### Task goal
Only the lines that include "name" should be copied from the data below.

▼▼▼

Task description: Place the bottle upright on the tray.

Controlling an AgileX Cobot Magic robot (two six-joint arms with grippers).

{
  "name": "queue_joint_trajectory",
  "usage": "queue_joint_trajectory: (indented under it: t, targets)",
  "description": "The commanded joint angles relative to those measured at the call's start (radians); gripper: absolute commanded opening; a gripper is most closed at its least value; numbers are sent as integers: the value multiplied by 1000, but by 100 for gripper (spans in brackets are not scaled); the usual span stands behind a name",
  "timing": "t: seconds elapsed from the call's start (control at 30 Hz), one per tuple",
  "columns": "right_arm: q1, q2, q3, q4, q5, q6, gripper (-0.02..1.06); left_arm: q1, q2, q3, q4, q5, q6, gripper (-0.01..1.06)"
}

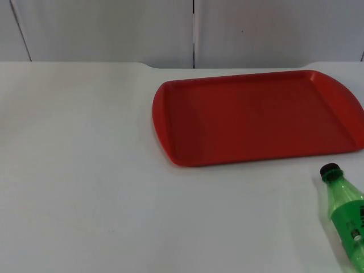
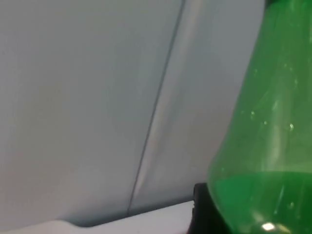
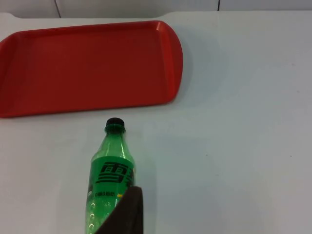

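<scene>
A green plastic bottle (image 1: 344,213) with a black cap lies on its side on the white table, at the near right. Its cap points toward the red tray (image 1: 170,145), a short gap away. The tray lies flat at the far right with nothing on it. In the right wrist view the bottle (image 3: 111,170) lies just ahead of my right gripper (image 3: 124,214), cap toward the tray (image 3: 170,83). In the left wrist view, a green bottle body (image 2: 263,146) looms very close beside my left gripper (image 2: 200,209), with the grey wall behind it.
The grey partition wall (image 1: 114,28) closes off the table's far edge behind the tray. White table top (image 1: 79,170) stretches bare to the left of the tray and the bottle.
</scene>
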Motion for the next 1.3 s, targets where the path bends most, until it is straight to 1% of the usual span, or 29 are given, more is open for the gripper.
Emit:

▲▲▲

### Task output
  "name": "queue_joint_trajectory",
  "description": "The commanded joint angles relative to those measured at the call's start (radians); gripper: absolute commanded opening; a gripper is most closed at its least value; numbers are sent as integers: the value multiplied by 1000, but by 100 for gripper (spans in brackets are not scaled); the usual span stands behind a name",

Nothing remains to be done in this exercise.